### Problem to solve
From the first line to the last, copy the material exactly.

### Source data
·····

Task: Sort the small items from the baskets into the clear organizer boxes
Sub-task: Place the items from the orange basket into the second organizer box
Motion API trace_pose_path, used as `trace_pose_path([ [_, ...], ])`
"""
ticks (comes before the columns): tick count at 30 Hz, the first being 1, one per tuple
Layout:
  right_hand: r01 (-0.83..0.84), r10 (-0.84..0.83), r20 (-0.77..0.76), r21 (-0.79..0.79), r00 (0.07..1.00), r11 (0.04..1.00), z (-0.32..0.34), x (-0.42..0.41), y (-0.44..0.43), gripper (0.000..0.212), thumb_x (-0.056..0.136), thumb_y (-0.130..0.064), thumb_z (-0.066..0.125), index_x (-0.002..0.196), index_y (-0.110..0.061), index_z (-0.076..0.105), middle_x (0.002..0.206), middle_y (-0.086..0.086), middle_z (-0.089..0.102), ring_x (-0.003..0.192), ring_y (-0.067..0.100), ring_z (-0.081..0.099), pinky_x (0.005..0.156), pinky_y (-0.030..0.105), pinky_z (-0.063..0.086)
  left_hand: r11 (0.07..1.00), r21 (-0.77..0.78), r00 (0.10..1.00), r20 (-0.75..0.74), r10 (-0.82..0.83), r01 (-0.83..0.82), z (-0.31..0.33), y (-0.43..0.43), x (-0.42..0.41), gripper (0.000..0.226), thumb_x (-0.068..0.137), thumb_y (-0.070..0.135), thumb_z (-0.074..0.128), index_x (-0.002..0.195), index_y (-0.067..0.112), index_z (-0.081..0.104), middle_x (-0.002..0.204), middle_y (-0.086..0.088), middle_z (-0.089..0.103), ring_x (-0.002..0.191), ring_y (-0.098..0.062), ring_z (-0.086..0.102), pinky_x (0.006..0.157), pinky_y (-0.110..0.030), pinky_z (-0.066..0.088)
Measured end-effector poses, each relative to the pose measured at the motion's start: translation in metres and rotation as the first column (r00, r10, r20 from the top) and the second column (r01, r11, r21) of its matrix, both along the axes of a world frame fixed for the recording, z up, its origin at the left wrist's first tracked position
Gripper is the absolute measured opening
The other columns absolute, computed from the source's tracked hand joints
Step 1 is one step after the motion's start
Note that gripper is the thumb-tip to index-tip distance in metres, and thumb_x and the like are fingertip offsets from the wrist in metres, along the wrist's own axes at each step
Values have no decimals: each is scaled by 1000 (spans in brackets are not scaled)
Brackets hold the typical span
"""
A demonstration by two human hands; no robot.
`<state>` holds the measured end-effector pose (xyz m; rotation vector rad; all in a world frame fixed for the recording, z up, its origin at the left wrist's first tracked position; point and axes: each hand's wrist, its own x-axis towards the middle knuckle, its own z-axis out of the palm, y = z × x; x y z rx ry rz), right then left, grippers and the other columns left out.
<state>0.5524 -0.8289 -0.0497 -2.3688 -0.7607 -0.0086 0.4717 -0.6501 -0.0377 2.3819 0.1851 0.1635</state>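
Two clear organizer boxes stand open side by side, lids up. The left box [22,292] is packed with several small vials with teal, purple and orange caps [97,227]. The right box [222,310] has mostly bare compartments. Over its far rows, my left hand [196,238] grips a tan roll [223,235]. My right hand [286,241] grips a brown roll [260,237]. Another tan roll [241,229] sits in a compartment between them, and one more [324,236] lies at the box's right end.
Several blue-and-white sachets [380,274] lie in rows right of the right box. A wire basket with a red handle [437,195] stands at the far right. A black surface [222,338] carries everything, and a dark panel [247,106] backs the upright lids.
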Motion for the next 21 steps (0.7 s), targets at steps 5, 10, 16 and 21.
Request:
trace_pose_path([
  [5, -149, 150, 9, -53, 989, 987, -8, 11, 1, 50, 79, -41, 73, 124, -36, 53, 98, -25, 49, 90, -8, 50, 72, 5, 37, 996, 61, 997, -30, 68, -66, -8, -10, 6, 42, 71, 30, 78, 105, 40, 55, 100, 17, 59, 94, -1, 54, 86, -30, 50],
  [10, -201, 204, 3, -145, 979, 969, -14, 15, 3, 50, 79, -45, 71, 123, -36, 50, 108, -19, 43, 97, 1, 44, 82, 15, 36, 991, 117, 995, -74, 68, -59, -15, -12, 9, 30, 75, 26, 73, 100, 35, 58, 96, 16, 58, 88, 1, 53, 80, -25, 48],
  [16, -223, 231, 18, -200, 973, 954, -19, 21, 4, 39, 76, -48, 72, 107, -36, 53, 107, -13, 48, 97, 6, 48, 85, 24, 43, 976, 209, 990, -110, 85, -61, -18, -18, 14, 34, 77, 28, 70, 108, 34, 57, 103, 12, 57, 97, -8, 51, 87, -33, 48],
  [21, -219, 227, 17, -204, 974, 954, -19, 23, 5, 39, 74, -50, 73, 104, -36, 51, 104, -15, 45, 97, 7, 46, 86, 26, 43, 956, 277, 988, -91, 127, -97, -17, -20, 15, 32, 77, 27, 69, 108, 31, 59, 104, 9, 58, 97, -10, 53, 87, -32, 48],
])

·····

### Solution to the problem
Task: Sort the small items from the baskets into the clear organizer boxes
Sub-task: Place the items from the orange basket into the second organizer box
Motion API trace_pose_path, used as `trace_pose_path([ [_, ...], ])`
"""
ticks (comes before the columns): tick count at 30 Hz, the first being 1, one per tuple
Layout:
  right_hand: r01 (-0.83..0.84), r10 (-0.84..0.83), r20 (-0.77..0.76), r21 (-0.79..0.79), r00 (0.07..1.00), r11 (0.04..1.00), z (-0.32..0.34), x (-0.42..0.41), y (-0.44..0.43), gripper (0.000..0.212), thumb_x (-0.056..0.136), thumb_y (-0.130..0.064), thumb_z (-0.066..0.125), index_x (-0.002..0.196), index_y (-0.110..0.061), index_z (-0.076..0.105), middle_x (0.002..0.206), middle_y (-0.086..0.086), middle_z (-0.089..0.102), ring_x (-0.003..0.192), ring_y (-0.067..0.100), ring_z (-0.081..0.099), pinky_x (0.005..0.156), pinky_y (-0.030..0.105), pinky_z (-0.063..0.086)
  left_hand: r11 (0.07..1.00), r21 (-0.77..0.78), r00 (0.10..1.00), r20 (-0.75..0.74), r10 (-0.82..0.83), r01 (-0.83..0.82), z (-0.31..0.33), y (-0.43..0.43), x (-0.42..0.41), gripper (0.000..0.226), thumb_x (-0.068..0.137), thumb_y (-0.070..0.135), thumb_z (-0.074..0.128), index_x (-0.002..0.195), index_y (-0.067..0.112), index_z (-0.081..0.104), middle_x (-0.002..0.204), middle_y (-0.086..0.088), middle_z (-0.089..0.103), ring_x (-0.002..0.191), ring_y (-0.098..0.062), ring_z (-0.086..0.102), pinky_x (0.006..0.157), pinky_y (-0.110..0.030), pinky_z (-0.066..0.088)
Measured end-effector poses, each relative to the pose measured at the motion's start: translation in metres and rotation as the first column (r00, r10, r20 from the top) and the second column (r01, r11, r21) of its matrix, both along the axes of a world frame fixed for the recording, z up, its origin at the left wrist's first tracked position
Gripper is the absolute measured opening
The other columns absolute, computed from the source's tracked hand joints
Step 1 is one step after the motion's start
Note that gripper is the thumb-tip to index-tip distance in metres, and thumb_x and the like are fingertip offsets from the wrist in metres, along the wrist's own axes at each step
Values have no decimals: each is scaled by 1000 (spans in brackets are not scaled)
Brackets hold the typical span
"""
A demonstration by two human hands; no robot.
`<state>` holds the measured end-effector pose (xyz m; rotation vector rad; all in a world frame fixed for the recording, z up, its origin at the left wrist's first tracked position; point and axes: each hand's wrist, its own x-axis towards the middle knuckle, its own z-axis out of the palm, y = z × x; x y z rx ry rz), right then left, grippers and the other columns left out.
<state>0.5524 -0.8289 -0.0497 -2.3688 -0.7607 -0.0086 0.4717 -0.6501 -0.0377 2.3819 0.1851 0.1635</state>
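Two clear organizer boxes stand open side by side, lids up. The left box [22,292] is packed with several small vials with teal, purple and orange caps [97,227]. The right box [222,310] has mostly bare compartments. Over its far rows, my left hand [196,238] grips a tan roll [223,235]. My right hand [286,241] grips a brown roll [260,237]. Another tan roll [241,229] sits in a compartment between them, and one more [324,236] lies at the box's right end.
Several blue-and-white sachets [380,274] lie in rows right of the right box. A wire basket with a red handle [437,195] stands at the far right. A black surface [222,338] carries everything, and a dark panel [247,106] backs the upright lids.
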Motion for the next 21 steps (0.7 s), targets at steps 5, 10, 16 and 21.
Request:
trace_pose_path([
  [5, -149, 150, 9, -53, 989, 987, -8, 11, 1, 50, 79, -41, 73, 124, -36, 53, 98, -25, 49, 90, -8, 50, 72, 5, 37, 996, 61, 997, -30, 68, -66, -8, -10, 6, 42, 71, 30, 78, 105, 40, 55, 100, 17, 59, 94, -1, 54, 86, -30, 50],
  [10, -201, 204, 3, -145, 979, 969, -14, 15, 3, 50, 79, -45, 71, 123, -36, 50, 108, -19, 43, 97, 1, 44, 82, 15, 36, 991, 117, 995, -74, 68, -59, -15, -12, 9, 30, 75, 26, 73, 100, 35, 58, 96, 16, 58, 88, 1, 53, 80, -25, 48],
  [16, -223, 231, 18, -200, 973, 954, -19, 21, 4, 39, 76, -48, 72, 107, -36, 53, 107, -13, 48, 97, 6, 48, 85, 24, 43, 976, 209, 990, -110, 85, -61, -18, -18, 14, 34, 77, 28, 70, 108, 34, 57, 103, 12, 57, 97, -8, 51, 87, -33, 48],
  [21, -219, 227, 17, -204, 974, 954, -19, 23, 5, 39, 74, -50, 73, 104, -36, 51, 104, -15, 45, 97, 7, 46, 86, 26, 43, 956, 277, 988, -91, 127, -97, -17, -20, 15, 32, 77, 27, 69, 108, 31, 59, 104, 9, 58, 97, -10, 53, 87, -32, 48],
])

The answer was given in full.